Sidenote: If you reside in the UK as a vendor, Appear Here is a handy tool for looking up landlords listing vacancies for pop-up shops.

4. Experiment With Merchandise

It may not be readily obvious but pop-ups are a great way to test out whether the new merchandise will be successful. If you made an ideal customer profile and selected a relevant event to participate in, you get to observe the purchasing behavior of  people who share essentially identical characteristics to your usual customers. Use pop-ups shops to check whether your gut feeling about pricing, merchandise or package deals are validated by customers.

5. Get a Mobile Payments Reader

The days of paying with cash are dwindling and almost everyone pays by card now. Make it more convenient for yourself and your customers by getting a mobile card reader (ie. Square, Intuit GoPayments, or PayPal Here). It works with your Apple or Android smartphone and tablet, processing cards quickly and easily. It will save you a ton of time and hassle, plus your customers will find it convenient.

6. Increase Traffic with Social Media

If you already have a strong customer following through Twitter, Facebook, Pinterest, Instagram etc., flaunt your pop-up initiative. Tweet your location and any specials to get them into your shop or to visit the festival you're selling at. It should NEVER matter whether or not you have followers. You're never too early to start telling your story, sharing your experiences and building up a brand.

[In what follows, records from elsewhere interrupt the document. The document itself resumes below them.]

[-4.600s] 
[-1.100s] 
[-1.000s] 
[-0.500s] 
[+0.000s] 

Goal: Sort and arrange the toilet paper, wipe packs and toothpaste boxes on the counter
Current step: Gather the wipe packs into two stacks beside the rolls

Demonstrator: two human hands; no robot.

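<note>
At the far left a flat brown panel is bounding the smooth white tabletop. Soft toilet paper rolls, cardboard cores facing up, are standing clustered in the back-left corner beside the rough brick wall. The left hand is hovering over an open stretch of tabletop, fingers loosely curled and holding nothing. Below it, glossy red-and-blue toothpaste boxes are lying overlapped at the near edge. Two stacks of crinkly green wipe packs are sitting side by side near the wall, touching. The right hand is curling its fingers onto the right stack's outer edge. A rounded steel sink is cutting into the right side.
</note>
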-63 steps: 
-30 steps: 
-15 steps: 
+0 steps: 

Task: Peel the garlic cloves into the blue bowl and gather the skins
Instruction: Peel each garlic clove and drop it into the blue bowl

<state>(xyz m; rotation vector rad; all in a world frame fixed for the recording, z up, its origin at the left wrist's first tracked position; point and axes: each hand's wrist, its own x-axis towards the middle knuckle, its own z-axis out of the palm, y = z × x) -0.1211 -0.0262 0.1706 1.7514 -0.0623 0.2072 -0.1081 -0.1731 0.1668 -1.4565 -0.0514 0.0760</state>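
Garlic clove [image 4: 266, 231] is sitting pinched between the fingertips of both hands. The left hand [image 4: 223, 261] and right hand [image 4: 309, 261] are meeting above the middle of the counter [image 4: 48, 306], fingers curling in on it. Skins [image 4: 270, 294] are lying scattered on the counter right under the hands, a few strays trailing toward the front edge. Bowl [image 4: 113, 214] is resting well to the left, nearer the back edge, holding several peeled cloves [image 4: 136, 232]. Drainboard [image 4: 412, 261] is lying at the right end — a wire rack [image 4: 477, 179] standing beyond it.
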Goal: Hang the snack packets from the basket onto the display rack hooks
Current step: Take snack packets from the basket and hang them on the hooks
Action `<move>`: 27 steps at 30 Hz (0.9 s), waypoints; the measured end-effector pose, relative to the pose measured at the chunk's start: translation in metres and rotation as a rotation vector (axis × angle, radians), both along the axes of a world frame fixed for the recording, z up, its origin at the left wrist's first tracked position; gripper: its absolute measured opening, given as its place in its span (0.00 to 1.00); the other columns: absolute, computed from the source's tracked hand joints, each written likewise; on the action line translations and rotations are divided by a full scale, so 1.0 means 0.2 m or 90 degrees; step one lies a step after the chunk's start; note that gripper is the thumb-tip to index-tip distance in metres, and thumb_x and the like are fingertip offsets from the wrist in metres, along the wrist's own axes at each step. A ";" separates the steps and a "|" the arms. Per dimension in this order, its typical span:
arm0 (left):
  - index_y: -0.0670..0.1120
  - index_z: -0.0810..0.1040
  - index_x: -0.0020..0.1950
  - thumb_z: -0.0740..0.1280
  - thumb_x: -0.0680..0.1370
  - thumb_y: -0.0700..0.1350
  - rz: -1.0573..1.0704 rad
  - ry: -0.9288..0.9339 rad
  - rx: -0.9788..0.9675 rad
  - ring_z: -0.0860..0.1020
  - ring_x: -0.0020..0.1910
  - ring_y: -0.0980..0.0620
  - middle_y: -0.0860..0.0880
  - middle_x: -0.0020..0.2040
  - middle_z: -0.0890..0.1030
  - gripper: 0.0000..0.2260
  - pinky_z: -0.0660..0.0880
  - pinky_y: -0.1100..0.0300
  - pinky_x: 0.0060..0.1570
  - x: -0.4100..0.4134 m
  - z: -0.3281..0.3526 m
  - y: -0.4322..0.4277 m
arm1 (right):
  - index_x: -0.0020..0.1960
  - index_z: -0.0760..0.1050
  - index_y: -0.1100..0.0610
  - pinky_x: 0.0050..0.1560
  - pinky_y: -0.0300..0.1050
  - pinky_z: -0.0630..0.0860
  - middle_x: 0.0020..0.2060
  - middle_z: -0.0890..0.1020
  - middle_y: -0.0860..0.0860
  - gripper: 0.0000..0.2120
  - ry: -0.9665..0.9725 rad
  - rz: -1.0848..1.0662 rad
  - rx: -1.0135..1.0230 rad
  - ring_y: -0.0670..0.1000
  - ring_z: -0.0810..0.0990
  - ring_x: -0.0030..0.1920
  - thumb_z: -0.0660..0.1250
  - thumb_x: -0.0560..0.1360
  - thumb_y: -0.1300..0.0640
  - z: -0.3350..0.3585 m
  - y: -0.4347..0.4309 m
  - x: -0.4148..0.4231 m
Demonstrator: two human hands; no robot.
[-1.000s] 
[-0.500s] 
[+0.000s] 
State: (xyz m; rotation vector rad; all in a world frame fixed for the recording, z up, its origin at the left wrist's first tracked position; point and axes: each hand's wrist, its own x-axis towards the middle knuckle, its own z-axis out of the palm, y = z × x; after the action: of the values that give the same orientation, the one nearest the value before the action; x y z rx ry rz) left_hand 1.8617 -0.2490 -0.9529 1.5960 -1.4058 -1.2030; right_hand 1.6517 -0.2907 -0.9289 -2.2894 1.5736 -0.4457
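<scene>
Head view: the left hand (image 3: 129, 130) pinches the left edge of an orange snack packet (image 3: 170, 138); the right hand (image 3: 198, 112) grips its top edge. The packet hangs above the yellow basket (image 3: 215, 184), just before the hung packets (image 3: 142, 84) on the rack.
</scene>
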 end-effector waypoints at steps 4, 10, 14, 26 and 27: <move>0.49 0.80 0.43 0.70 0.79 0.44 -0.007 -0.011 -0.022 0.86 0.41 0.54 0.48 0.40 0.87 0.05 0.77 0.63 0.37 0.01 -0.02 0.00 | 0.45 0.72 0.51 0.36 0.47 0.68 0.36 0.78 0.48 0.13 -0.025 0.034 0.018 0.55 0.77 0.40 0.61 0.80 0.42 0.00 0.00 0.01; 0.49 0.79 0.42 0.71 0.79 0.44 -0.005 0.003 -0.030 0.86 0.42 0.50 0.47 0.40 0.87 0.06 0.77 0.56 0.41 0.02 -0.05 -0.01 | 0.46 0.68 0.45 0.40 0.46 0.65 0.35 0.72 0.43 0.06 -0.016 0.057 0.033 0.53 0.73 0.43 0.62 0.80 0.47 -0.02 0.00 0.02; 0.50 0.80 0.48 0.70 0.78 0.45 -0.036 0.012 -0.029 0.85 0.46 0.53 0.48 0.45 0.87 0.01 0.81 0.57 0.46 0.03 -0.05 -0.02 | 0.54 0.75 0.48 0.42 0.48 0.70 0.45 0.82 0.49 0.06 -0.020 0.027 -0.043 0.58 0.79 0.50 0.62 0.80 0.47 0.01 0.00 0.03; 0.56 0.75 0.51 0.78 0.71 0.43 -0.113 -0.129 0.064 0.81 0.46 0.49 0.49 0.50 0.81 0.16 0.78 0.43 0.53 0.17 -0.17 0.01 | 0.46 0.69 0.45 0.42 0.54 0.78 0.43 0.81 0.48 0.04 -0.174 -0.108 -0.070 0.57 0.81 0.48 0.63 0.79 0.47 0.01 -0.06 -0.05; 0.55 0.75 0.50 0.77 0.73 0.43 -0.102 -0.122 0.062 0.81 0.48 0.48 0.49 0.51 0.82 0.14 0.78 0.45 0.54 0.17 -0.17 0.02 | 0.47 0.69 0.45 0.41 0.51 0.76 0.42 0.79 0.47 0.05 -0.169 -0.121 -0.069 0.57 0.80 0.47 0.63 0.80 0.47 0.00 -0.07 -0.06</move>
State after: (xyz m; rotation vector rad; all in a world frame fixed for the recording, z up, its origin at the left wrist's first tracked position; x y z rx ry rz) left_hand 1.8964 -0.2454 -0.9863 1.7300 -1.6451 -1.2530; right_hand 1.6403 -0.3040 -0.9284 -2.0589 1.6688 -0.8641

Get on your social networks, start listening to what  people are saying and get in on the conversation.

7. Create Drama, Attract Attention and Make it an Experience

Put thought into how you're going to attract customers to your stall. It could be simple, such as through great visual merchandising or it may involve more such as having giveaways.  Add splashes of color, movement, lighting, music, or aromas to make your pop-up memorable and welcoming.

Running a pop-up shop can be a labor of love. Yet with the right preparation, your pop-up can flourish wherever you plant it. Best wishes!